$0.00-$478.93 Hourly / $0.00-$0.00 BiWeekly /
At the Connecticut Agricultural Experiment Station this entry-level class is responsible for performing a full range of basic technical field and laboratory tasks with an emphasis on the preparation of simple to moderately complex solutions, stains, culture media and/or reagents; the preparation of specimens/samples for analysis using simple to more advanced, moderately complex techniques; performing routine technical examinations according to prescribed procedures.
Initially works under the close supervision of an employee of higher grade; works more independently with acquired experience.
IN THE FIELD: collects samples of plants, insects and soils; applies treatments; counts insects or plants; may tend plots; at times, works on the basis of written and oral instructions; performs related duties as required.
IN THE LABORATORY: prepares simple to moderately complex solutions, stains, culture media, and/or reagents; prepares specimens/samples using simple to more advanced, moderately complex techniques; assists in or performs routine to more complex technical tests and examinations according to prescribed procedures; prepares reports and maintains records of laboratory findings; tabulates and summarizes data; may assist in training lower rank staff members in preparatory techniques; may check work for conformity with required procedures; may sterilize/clean equipment; performs related duties as required.
Some knowledge of laboratory equipment, procedures, techniques, and terminology; manual dexterity and skills; some written and oral communication skills; ability to carry out written and oral instructions; ability to perform calculations according to prescribed procedures; ability to prepare/maintain technical records; ability to prepare reports; ability to utilize computer software; mathematical ability.
High school graduation or possession of General Educational Development (GED) certification and two (2) years of experience in related laboratory work.

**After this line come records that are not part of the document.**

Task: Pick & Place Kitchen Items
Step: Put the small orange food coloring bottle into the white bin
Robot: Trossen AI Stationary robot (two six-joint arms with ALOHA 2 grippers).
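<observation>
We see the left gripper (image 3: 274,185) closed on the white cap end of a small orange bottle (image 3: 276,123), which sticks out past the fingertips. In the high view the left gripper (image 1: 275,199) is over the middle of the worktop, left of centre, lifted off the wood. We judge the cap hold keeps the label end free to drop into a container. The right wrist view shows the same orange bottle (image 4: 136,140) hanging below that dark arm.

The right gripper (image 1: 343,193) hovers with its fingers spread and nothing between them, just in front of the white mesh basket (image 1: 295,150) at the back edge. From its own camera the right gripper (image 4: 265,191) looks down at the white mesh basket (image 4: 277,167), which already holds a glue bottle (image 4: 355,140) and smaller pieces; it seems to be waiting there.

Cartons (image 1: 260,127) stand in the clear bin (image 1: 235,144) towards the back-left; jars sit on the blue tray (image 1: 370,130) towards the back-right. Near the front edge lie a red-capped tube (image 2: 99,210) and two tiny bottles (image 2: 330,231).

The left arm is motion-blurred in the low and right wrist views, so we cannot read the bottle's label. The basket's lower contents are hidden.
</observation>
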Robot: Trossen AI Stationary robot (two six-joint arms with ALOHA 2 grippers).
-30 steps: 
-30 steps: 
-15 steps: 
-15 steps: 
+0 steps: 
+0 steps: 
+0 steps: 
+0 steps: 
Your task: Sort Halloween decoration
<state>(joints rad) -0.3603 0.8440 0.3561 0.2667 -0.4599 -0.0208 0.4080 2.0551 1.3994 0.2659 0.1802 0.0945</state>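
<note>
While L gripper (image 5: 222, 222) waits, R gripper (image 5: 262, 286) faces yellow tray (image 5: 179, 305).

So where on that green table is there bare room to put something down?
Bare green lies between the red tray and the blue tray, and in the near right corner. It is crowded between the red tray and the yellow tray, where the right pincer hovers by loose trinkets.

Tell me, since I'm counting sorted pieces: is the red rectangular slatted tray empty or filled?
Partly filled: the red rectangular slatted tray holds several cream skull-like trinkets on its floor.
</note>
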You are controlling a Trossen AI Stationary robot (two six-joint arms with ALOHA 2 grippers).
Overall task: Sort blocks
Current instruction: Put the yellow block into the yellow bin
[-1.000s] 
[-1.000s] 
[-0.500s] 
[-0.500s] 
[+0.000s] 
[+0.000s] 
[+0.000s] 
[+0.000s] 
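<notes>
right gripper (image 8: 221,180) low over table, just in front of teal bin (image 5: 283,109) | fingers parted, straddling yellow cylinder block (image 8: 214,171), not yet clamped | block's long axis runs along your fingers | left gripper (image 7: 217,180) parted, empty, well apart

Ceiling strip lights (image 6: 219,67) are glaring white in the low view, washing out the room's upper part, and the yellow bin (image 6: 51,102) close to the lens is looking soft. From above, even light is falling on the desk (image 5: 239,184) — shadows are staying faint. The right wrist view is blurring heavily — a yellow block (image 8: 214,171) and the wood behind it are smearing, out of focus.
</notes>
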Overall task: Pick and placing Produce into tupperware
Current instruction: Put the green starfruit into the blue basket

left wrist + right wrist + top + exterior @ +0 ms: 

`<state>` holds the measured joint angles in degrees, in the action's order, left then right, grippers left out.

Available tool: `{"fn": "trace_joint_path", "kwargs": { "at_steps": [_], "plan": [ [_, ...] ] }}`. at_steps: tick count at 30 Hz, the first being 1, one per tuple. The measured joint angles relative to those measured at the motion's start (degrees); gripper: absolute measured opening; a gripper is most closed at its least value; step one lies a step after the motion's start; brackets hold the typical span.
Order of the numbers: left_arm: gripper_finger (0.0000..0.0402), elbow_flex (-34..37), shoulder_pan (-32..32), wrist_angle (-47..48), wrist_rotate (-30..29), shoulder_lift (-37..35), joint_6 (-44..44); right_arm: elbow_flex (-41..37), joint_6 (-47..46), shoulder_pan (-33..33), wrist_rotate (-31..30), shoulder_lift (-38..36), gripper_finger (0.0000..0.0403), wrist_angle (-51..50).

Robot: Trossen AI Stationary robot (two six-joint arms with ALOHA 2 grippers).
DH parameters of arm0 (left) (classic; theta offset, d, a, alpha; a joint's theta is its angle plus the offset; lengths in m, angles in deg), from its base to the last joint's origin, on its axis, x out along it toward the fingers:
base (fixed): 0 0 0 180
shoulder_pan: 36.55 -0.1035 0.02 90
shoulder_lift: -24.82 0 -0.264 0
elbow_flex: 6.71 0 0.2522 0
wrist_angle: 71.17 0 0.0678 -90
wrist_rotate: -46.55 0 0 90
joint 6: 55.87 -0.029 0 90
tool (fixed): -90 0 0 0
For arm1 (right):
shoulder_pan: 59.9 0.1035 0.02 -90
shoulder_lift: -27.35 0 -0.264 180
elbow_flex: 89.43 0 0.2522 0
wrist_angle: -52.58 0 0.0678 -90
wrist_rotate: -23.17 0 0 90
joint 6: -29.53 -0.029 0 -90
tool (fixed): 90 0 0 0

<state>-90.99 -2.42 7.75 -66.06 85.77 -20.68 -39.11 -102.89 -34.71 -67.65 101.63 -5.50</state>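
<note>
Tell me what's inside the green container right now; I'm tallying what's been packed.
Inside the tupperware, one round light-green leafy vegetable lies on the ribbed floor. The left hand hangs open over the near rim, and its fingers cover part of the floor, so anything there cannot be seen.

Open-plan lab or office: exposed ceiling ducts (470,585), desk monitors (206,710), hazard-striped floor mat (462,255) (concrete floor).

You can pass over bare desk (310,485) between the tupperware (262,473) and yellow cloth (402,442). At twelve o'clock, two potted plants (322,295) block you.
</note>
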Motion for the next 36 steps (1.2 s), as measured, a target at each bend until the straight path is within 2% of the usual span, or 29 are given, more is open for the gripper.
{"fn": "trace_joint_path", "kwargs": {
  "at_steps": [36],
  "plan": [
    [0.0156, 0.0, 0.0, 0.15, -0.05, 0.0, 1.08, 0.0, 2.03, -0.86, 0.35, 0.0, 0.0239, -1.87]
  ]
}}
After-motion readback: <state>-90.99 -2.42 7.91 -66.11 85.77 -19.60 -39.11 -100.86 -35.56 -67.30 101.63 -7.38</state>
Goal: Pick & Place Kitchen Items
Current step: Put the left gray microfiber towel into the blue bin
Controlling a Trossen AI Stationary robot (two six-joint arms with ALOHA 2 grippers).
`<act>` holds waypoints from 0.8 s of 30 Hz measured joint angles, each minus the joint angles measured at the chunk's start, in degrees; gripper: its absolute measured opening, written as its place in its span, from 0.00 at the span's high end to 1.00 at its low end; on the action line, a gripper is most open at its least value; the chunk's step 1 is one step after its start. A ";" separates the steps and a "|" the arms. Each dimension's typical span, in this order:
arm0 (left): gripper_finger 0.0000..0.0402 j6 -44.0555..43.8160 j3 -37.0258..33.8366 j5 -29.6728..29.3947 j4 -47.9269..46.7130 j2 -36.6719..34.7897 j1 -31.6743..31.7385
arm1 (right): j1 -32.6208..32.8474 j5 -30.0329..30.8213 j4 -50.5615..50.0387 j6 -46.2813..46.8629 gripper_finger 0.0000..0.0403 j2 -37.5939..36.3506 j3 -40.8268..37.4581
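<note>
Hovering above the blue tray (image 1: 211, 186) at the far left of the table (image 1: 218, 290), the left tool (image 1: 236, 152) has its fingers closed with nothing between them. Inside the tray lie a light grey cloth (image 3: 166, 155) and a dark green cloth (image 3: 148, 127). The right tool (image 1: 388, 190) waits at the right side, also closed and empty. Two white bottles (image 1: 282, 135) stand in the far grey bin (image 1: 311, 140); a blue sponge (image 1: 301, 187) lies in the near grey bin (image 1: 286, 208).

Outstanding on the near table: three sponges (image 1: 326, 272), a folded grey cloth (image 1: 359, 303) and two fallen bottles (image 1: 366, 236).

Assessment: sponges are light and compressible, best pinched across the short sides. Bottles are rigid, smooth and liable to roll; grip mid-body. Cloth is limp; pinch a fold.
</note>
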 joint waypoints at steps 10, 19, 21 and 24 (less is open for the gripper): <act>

College training in the biological or physical sciences may be substituted for the General Experience on the basis of fifteen (15) semester hours equaling one-half (1/2) year of experience to a maximum of two (2) years for an Associate’s degree.
Incumbents in this class may be required lift heavy objects, such as standard laboratory equipment and/or supplies; may be exposed to some risk of injury from such hazards as broken glass, chemicals, and toxic or disease-carrying substances.
This replaces the existing specification for the class of Agricultural Research Assistant 2 in Salary Group VR 99 approved effective January 13, 1989. (2013 SCOPE Review)
Agricultural Research Assistant 2
Guidelines for Class Use
Incumbents perform routine laboratory and field duties with supervision. Incumbents exhibit skill in identifying the major classes or groups of materials collected or counted. With the aid of a map, incumbents locate established field plots and record location of newly established field plots. Incumbents record observations and measurements in written records, by photography and electronic data entry.
At this entry-level, incumbents perform routine technical laboratory work, with an emphasis on making simple as well as moderately complex solutions, stains, culture media and/or reagents, preparing specimens/samples for more complex analyses, and performing routine technical examinations according to prescribed procedures. Indications of the level of work performed follow.
1. Preparation of "moderately complex" solutions generally involves the mixing of several ingredients with water and the use of calculations. The use of a precision top-loading balance (more accurate than a trip balance) may be required, as well as graduated glassware and a pH meter for purposes of making adjustments. (NOTE: The use of analytical balances may be required at this level on a limited basis).
2. In preparing specimens/samples for analysis, incumbents may be required to use simple techniques such as those noted above, as well as more advanced techniques such as streaking plates and selecting bacterial colonies, pipetting samples and inoculating media (microbiology), and clarifying samples through separation and filtration using more complex types of solutions (chemistry).
3. Routine tests and examinations may also be performed at this level, according to standard, prescribed procedures. Incumbents should be able to take basic readings and record results but should not be expected to interpret the results. The use of equipment such as gas chromatographs and spectrophotometers may be required. Examples of tests performed at this level include analysis for the presence of parasites and plant pathogens (pathology); and enzymes.
4. In general, a degree of technical skill is required at this level, but incumbents still work under prescribed guidelines and exercise little independent judgment (e.g., interpretation of results).